### WHAT YOU WILL DO
From the material that follows, please give the number of lines containing the string "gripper", and that number alone.

### AVAILABLE DATA

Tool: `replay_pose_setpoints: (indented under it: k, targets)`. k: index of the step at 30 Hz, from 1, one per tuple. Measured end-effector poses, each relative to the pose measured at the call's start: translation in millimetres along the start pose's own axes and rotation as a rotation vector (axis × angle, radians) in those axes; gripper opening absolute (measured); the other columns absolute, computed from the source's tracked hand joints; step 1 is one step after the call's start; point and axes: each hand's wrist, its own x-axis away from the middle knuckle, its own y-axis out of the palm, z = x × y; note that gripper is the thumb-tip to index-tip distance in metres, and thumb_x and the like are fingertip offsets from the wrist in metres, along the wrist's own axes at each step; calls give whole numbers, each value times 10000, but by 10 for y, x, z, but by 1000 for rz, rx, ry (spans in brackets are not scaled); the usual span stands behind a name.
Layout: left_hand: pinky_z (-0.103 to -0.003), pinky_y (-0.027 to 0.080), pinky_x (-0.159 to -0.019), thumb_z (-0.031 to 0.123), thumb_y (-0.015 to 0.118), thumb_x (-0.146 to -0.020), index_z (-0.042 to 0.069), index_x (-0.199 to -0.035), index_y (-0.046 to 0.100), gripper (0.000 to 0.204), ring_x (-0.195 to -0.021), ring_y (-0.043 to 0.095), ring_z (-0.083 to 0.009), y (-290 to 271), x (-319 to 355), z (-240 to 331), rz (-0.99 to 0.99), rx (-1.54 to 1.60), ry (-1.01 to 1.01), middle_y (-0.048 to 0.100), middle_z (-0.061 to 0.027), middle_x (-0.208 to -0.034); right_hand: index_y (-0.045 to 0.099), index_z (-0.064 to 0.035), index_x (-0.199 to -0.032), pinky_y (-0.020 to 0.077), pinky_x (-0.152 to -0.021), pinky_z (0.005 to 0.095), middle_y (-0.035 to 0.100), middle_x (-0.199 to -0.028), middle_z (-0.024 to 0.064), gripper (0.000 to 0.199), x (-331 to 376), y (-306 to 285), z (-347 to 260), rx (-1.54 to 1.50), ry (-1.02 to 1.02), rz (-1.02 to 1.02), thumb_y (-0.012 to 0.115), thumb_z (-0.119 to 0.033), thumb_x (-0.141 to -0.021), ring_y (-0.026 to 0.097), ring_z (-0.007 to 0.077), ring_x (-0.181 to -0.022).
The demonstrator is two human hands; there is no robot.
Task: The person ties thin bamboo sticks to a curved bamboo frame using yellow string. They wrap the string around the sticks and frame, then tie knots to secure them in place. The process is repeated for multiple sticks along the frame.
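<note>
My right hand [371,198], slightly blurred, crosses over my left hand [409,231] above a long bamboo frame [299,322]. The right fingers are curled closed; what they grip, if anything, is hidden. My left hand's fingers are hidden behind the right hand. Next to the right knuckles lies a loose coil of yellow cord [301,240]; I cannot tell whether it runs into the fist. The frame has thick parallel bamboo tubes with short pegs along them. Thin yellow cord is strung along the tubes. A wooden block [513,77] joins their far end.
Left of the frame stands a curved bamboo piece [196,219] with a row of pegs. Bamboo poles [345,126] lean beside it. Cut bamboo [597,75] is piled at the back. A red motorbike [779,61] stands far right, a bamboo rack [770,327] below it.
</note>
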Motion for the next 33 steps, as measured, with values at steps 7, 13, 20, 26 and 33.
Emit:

### RESPONSE FOR THIS EXERCISE
2